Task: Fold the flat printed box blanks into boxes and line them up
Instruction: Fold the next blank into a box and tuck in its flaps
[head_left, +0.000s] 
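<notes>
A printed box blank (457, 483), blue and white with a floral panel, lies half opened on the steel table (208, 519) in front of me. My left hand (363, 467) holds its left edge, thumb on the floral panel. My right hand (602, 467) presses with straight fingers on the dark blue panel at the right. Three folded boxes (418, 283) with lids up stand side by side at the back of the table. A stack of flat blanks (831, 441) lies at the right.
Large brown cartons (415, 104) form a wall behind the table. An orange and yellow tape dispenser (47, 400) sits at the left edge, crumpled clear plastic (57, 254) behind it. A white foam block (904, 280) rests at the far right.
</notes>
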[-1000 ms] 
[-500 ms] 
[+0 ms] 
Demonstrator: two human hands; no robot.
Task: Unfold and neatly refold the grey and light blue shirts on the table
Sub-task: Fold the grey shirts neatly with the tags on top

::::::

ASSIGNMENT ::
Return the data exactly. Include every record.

COMPLETED EXERCISE ::
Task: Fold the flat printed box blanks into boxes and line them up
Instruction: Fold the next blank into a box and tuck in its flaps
[head_left, +0.000s] 
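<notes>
A printed box blank (457, 483), blue and white with a floral panel, lies half opened on the steel table (208, 519) in front of me. My left hand (363, 467) holds its left edge, thumb on the floral panel. My right hand (602, 467) presses with straight fingers on the dark blue panel at the right. Three folded boxes (418, 283) with lids up stand side by side at the back of the table. A stack of flat blanks (831, 441) lies at the right.
Large brown cartons (415, 104) form a wall behind the table. An orange and yellow tape dispenser (47, 400) sits at the left edge, crumpled clear plastic (57, 254) behind it. A white foam block (904, 280) rests at the far right.
</notes>
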[-1000 ms] 
[-500 ms] 
[+0 ms] 
Demonstrator: two human hands; no robot.
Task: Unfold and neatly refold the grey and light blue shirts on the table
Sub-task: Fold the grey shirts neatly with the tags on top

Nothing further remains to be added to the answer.